Task goal » Of all the entries below, retype only the lines from the one with "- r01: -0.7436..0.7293" through the one with "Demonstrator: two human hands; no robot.", exactly as they appear.

Data for review »
──────────────────────────────

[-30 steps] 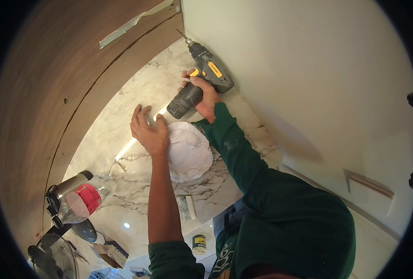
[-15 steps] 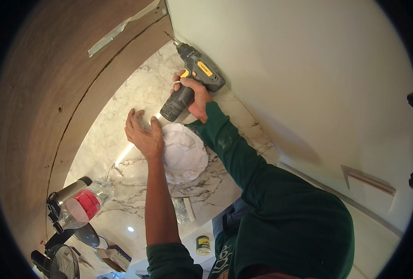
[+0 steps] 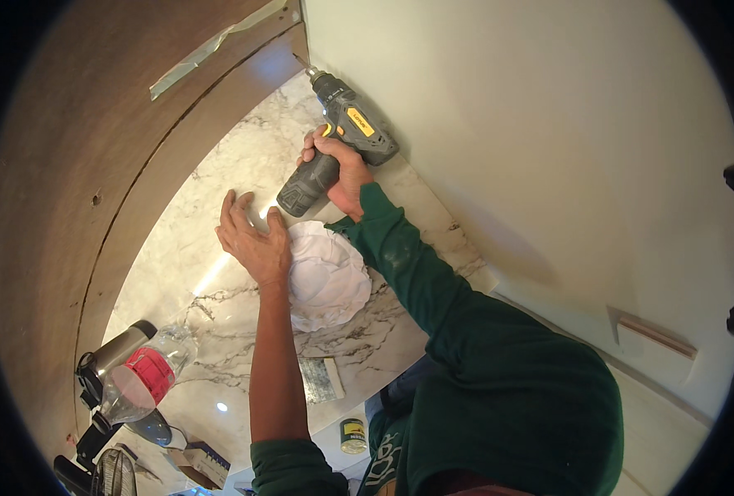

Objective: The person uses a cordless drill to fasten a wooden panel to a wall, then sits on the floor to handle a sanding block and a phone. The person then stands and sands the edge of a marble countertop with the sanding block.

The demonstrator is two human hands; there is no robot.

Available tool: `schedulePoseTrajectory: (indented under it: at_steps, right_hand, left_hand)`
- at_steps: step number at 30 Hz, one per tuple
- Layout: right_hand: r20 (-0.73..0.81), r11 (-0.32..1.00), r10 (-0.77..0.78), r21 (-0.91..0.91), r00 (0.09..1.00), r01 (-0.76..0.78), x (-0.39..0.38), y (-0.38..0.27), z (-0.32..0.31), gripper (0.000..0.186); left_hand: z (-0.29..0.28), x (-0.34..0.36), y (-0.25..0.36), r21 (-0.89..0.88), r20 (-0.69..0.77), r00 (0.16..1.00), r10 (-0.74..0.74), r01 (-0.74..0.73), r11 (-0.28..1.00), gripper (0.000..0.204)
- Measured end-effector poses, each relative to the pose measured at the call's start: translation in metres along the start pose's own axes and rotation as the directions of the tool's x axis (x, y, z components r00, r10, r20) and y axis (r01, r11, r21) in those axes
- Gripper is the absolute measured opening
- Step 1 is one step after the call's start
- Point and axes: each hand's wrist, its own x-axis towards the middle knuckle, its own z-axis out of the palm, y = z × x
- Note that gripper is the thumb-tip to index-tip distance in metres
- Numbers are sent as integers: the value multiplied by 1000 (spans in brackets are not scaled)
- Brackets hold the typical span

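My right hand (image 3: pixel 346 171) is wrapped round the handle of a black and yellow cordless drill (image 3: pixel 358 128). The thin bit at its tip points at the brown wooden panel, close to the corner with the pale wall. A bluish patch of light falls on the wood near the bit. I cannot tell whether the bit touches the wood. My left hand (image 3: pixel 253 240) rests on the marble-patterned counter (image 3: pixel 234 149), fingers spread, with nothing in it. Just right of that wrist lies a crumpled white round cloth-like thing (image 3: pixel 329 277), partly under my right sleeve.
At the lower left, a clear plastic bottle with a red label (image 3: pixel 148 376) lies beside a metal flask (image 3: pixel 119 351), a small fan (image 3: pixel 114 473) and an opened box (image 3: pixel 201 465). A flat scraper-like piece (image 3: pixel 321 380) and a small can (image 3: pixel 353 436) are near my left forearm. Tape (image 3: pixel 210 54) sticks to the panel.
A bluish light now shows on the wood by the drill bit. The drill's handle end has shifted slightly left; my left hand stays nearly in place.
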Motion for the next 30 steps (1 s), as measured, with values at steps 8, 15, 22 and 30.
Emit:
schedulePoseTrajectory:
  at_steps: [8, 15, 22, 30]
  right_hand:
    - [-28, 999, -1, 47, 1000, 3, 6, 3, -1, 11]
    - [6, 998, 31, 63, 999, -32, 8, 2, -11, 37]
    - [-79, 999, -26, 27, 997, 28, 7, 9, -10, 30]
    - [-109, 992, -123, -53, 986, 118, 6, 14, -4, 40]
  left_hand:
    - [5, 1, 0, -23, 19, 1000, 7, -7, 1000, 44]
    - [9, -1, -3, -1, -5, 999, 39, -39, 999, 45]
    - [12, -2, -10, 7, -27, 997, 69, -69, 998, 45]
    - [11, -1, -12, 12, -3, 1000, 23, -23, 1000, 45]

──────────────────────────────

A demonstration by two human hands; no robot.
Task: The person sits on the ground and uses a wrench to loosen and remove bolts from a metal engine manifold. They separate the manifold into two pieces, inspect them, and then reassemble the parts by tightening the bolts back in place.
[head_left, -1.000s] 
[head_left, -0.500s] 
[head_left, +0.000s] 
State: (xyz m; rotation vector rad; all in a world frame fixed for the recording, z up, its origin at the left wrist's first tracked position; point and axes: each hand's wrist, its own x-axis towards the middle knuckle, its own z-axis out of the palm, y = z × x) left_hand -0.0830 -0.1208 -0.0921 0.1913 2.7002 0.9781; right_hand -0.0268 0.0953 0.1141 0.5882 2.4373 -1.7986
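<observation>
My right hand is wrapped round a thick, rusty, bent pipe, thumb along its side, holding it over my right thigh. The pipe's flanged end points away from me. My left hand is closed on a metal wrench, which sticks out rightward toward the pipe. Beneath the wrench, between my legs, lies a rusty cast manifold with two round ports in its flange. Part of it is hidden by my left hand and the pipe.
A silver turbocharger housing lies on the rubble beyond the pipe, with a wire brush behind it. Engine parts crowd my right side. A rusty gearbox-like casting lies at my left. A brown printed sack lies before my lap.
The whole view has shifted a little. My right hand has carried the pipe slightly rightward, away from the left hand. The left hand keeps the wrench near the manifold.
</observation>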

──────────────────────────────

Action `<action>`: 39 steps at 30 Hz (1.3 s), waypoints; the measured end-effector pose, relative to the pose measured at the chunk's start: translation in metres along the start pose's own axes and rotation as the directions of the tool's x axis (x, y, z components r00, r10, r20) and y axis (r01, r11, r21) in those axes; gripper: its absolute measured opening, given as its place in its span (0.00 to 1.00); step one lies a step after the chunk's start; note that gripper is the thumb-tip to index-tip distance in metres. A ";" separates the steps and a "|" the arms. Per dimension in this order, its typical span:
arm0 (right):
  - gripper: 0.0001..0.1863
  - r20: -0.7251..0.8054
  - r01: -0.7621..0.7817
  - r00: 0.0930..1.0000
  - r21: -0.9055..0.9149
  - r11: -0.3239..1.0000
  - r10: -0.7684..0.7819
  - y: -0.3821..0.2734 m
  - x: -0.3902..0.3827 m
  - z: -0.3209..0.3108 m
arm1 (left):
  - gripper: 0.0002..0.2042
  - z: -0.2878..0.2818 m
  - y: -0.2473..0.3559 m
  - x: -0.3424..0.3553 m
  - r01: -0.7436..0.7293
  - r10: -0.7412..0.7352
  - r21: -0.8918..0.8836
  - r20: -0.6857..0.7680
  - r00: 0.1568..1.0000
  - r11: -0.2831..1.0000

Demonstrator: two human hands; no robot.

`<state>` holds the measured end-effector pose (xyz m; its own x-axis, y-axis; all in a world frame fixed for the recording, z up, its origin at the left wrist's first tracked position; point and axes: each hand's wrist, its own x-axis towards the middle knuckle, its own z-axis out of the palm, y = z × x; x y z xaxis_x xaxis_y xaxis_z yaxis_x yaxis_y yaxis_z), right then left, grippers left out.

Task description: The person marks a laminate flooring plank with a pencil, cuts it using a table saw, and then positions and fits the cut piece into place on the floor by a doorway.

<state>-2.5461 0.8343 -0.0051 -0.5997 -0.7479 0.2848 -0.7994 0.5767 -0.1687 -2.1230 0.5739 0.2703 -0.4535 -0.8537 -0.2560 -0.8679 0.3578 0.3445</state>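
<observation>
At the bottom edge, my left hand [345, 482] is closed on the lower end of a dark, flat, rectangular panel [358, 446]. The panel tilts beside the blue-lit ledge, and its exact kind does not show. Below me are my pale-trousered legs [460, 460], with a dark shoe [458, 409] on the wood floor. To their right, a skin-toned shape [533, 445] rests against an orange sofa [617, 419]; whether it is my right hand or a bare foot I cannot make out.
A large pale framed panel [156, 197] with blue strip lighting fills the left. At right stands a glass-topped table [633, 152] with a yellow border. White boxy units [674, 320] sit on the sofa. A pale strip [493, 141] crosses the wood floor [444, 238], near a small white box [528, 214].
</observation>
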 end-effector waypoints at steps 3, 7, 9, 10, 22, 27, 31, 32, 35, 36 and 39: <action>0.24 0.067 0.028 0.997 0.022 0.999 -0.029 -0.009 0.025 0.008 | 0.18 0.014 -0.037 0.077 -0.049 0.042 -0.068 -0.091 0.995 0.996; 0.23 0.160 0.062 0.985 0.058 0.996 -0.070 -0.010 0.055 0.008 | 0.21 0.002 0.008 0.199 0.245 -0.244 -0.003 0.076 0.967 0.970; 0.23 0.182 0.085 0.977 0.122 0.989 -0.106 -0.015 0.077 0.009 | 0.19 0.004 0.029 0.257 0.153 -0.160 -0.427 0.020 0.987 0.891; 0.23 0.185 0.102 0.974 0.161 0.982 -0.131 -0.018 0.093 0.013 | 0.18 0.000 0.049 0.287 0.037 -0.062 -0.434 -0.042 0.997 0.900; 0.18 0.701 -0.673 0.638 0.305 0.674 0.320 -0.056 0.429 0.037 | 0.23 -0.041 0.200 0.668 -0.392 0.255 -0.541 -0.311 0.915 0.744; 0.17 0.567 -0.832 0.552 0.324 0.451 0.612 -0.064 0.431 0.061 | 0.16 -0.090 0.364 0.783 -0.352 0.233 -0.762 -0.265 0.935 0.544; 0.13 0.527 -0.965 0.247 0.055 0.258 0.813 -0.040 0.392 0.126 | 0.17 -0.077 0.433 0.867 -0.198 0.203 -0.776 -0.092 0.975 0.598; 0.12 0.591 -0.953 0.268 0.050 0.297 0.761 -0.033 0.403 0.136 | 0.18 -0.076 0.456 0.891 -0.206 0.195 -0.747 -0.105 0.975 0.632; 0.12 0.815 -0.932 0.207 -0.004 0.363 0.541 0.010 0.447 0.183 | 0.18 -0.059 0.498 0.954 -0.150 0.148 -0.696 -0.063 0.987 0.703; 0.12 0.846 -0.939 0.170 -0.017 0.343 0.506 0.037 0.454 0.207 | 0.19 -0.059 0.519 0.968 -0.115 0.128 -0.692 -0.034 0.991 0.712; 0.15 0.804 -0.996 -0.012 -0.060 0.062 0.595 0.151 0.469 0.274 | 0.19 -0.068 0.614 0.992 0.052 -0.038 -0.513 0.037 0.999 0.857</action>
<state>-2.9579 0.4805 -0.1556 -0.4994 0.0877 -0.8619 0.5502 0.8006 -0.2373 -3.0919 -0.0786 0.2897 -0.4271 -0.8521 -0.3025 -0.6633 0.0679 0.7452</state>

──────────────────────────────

Response »
  - r01: -0.7436..0.7293
  - r10: -0.7412..0.7352
  - r21: -0.8918..0.8836
  - r20: -0.6857..0.7680
  - r00: 0.1568..1.0000
  - r11: -0.2831..1.0000

Demonstrator: two human hands; no robot.

There is nothing else to add to the answer.